In geometry, a line segment is a part of a straight line that is bounded by two distinct end points, and contains every point on the line that is between its endpoints. It is a special case of an arc, with zero curvature. The length of a line segment is given by the Euclidean distance between its endpoints. A closed line segment includes both endpoints, while an open line segment excludes both endpoints; a half-open line segment includes exactly one of the endpoints. In geometry, a line segment is often denoted using an overline (vinculum) above the symbols for the two endpoints, such as in AB.[1]

Examples of line segments include the sides of a triangle or square. More generally, when both of the segment's end points are vertices of a polygon or polyhedron, the line segment is either an edge (of that polygon or polyhedron) if they are adjacent vertices, or a diagonal. When the end points both lie on a curve (such as a circle), a line segment is called a chord (of that curve).

In real or complex vector spaces

If V is a vector space over [math]\displaystyle{ \R }[/math] or [math]\displaystyle{ \C, }[/math] and L is a subset of V, then L is a line segment if L can be parameterized as

[math]\displaystyle{ L = \{ \mathbf{u} + t\mathbf{v} \mid t \in [0,1]\} }[/math]

for some vectors [math]\displaystyle{ \mathbf{u}, \mathbf{v} \in V }[/math] where v is nonzero. The endpoints of L are then the vectors u and u + v.

Sometimes, one needs to distinguish between "open" and "closed" line segments. In this case, one would define a closed line segment as above, and an open line segment as a subset L that can be parametrized as

[math]\displaystyle{ L = \{ \mathbf{u}+t\mathbf{v} \mid t\in(0,1)\} }[/math]

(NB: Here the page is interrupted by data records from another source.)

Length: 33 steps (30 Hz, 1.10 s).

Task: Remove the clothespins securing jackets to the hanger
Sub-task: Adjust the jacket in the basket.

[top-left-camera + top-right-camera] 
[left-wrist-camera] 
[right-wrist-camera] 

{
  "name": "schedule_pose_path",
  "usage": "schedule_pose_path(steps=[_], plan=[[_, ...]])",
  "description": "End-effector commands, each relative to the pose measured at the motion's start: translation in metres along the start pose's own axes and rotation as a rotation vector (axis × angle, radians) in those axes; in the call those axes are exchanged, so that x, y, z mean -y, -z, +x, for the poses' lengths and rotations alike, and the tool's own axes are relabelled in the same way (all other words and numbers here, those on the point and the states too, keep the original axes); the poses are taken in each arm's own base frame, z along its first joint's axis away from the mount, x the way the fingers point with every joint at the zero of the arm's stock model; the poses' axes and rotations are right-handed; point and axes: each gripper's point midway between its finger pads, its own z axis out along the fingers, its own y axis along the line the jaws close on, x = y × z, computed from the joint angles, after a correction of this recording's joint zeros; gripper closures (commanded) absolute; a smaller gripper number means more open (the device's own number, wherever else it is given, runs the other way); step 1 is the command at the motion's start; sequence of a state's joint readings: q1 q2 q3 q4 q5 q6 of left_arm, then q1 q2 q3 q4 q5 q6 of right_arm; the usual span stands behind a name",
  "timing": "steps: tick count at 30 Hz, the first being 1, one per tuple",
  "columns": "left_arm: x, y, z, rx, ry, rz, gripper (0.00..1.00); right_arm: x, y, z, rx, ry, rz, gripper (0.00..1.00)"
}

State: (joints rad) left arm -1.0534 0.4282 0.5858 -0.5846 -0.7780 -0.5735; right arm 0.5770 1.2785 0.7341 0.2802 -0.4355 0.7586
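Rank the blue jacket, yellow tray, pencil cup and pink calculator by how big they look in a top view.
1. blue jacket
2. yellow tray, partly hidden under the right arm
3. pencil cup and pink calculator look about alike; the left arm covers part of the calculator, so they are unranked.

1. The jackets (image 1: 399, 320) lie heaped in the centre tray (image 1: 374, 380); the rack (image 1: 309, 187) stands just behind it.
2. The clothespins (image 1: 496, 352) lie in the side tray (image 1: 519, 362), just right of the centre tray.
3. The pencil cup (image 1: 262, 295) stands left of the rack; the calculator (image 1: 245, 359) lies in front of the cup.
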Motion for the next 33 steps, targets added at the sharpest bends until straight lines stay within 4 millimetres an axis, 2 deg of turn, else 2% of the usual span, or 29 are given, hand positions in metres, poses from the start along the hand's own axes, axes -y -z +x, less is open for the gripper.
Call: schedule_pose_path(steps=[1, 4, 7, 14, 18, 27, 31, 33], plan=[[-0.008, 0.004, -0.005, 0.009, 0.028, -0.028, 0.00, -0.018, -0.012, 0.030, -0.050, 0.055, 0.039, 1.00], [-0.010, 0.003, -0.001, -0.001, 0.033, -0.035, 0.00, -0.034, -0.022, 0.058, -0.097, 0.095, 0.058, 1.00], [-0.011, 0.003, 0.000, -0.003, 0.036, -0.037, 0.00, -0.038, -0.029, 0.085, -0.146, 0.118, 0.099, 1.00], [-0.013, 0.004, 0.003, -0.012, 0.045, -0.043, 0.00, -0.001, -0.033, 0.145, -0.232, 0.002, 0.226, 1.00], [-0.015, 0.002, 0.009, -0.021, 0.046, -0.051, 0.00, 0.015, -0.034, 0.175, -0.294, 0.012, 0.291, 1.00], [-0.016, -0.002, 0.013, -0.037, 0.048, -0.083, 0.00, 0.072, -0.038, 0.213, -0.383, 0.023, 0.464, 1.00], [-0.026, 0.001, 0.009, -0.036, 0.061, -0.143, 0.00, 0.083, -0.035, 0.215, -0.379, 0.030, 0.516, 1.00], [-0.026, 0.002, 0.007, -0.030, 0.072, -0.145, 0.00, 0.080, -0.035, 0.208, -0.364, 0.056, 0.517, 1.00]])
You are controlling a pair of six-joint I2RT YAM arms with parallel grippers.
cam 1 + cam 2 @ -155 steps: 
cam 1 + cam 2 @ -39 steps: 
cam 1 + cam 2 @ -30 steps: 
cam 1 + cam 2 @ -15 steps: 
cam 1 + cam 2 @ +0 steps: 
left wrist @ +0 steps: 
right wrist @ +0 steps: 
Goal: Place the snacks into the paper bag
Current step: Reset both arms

for some vectors [math]\displaystyle{ \mathbf{u}, \mathbf{v} \in V. }[/math]

Equivalently, a line segment is the convex hull of two points. Thus, the line segment can be expressed as a convex combination of the segment's two end points.

In geometry, one might define point B to be between two other points A and C, if the distance |AB| added to the distance |BC| is equal to the distance |AC|. Thus in [math]\displaystyle{ \R^2, }[/math] the line segment with endpoints [math]\displaystyle{ A=(a_x,a_y) }[/math] and [math]\displaystyle{ C=(c_x,c_y) }[/math] is the following collection of points:

[math]\displaystyle{ \Biggl\{ (x,y) \mid \sqrt{(x-c_x)^2 + (y-c_y)^2} + \sqrt{(x-a_x)^2 + (y-a_y)^2} = \sqrt{(c_x-a_x)^2 + (c_y-a_y)^2} \Biggr\} . }[/math]

Properties

  • A line segment is a connected, non-empty set.
  • If V is a topological vector space, then a closed line segment is a closed set in V. However, an open line segment is an open set in V if and only if V is one-dimensional.
  • More generally than above, the concept of a line segment can be defined in an ordered geometry.
  • A pair of line segments can be any one of the following: intersecting, parallel, skew, or none of these. The last possibility is a way that line segments differ from lines: if two nonparallel lines are in the same Euclidean plane then they must cross each other, but that need not be true of segments.

In proofs

In an axiomatic treatment of geometry, the notion of betweenness is either assumed to satisfy a certain number of axioms, or defined in terms of an isometry of a line (used as a coordinate system).

Segments play an important role in other theories. For example, in a convex set, the segment that joins any two points of the set is contained in the set. This is important because it transforms some of the analysis of convex sets, to the analysis of a line segment. The segment addition postulate can be used to add congruent segment or segments with equal lengths, and consequently substitute other segments into another statement to make segments congruent.

As a degenerate ellipse

A line segment can be viewed as a degenerate case of an ellipse, in which the semiminor axis goes to zero, the foci go to the endpoints, and the eccentricity goes to one. A standard definition of an ellipse is the set of points for which the sum of a point's distances to two foci is a constant; if this constant equals the distance between the foci, the line segment is the result. A complete orbit of this ellipse traverses the line segment twice. As a degenerate orbit, this is a radial elliptic trajectory.

In other geometric shapes

In addition to appearing as the edges and diagonals of polygons and polyhedra, line segments also appear in numerous other locations relative to other geometric shapes.

Triangles

Some very frequently considered segments in a triangle to include the three altitudes (each perpendicularly connecting a side or its extension to the opposite vertex), the three medians (each connecting a side's midpoint to the opposite vertex), the perpendicular bisectors of the sides (perpendicularly connecting the midpoint of a side to one of the other sides), and the internal angle bisectors (each connecting a vertex to the opposite side). In each case, there are various equalities relating these segment lengths to others (discussed in the articles on the various types of segment), as well as various inequalities.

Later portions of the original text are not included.